Quand les bookmakers nient les dégâts sociaux du jeu en ligne
Au cœur de la bataille en cours entre l’industrie des jeux d’argent et le gouvernement britannique se joue un enjeu majeur : celui des conséquences sociales du pari et du jeu en ligne. Alors que l’État envisage une hausse des taxes sur les produits à haut risque, le Betting and Gaming Council (BGC) interjette et remet en cause la thèse selon laquelle le jeu serait à l’origine de dommages sociaux significatifs.
Pas de problème social : l’opinion choc de la BGC
Lors d’une audition devant la commission parlementaire britannique du Trésor, la patronne de la BGC, Grainne Hurst, a affirmé que le jeu ne provoquait pas de problèmes sociaux. Interrogée par la présidente de la commission, la députée Meg Hillier, qui lui a demandé si elle pensait que le jeu ne causait pas de torts sociaux, Hurst a maintenu son argument tout en précisant que l’industrie prenait des mesures pour réduire les risques des joueurs vulnérables.

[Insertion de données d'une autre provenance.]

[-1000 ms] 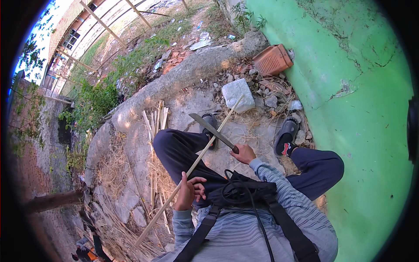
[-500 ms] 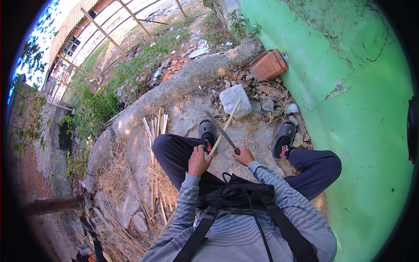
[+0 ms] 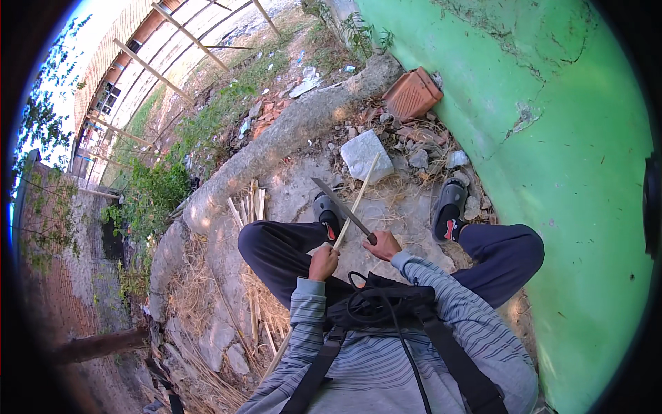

Elle a ajouté : “Nous savons que 72 % des clients interrogés dans le cadre de l’enquête de la Gambling Commission zone disent qu’ils le font parce que c’est amusant. Mais le secteur prend à juste titre des mesures supplémentaires pour s’assurer que la petite minorité de personnes à risque atténue ces effets néfastes.”
Ce positionnement a provoqué un vif émoi. Plusieurs députés ont exprimé leur désapprobation, estimant que l’industrie refusait de reconnaître ou de prendre en compte l’ampleur réelle des impacts sociaux du jeu.
Une question de chiffre : emplois, économie, marché noir
L’enjeu derrière ces déclarations est autant économique que social. L’industrie affirme qu’une hausse importante des taxes pourrait mettre en danger des milliers d’emplois et générer un déplacement massif des mises vers le marché non régulé.
Un rapport du cabinet Ernst & Young (EY), commandé par la BGC, modélise les effets de propositions de hausses fiscales présentées par des groupes de réflexion comme la Social Market Foundation ou l’Institute for Public Policy Research (IPPR). Il conclut que jusqu’à 40 000 emplois pourraient être perdus, la valeur ajoutée économique (GVA) chuter de 3,1 milliards de livres sterling, et entre 8 à 8,4 milliards de livres de paris pourraient basculer vers le marché noir.
Hurst utilise ces chiffres pour argumenter auprès du gouvernement : “Les chiffres parlent d’eux-mêmes. Des dizaines de milliers d’emplois perdus, des milliards détournés vers le marché noir et un possible coup de massue de 3 milliards de livres sterling pour l’économie.”
De son côté, l’État et les associations de régulation rappellent que l’objectif est aussi de limiter les dommages subis par des joueurs vulnérables, de mieux encadrer les pratiques et d’assurer que l’industrie participe pleinement aux coûts sociétaux qu’elle génère.
Focus sur la “petite minorité” et la crédibilité des mesures de protection
Un élément saillant de cette controverse est l’usage par Hurst et la BGC de l’expression “petite minorité” pour qualifier les personnes exposées aux dommages liés au jeu. Ce positionnement est contesté : plusieurs chercheurs et associations de protection des joueurs estiment que ce langage minimise les souffrances vécues.
Certains professionnels du secteur dénoncent un discours de déni, jugeant qu’il ignore ou minimise l’addiction, l’endettement, et les effets en cascade dans les familles. Le fait que l’industrie elle-même souligne des investissements dans la recherche et le soutien aux organisations caritatives n’a pas apaisé le débat.
En effet, dans un rapport interne, la BGC reconnaît la nécessité de travailler sur le préjudice que le jeu occasionne à certaines personnes et, dans le meilleur des cas, de le prévenir complètement. Cela crée un contraste entre des mots de reconnaissance et une posture publique qui minimise les problèmes.
L’audition de la BGC devant la commission du Trésor a mis en lumière un fossé considérable entre l’industrie des jeux d’argent et les autorités politiques et sociales. Alors que l’État cherche à renforcer les taxes et la régulation pour limiter les dommages sociaux, l’industrie plaide en faveur de stabilité, d’emplois et de prévention du jeu illégal. Le ton provocateur de la BGC a déclenché une réaction vigoureuse.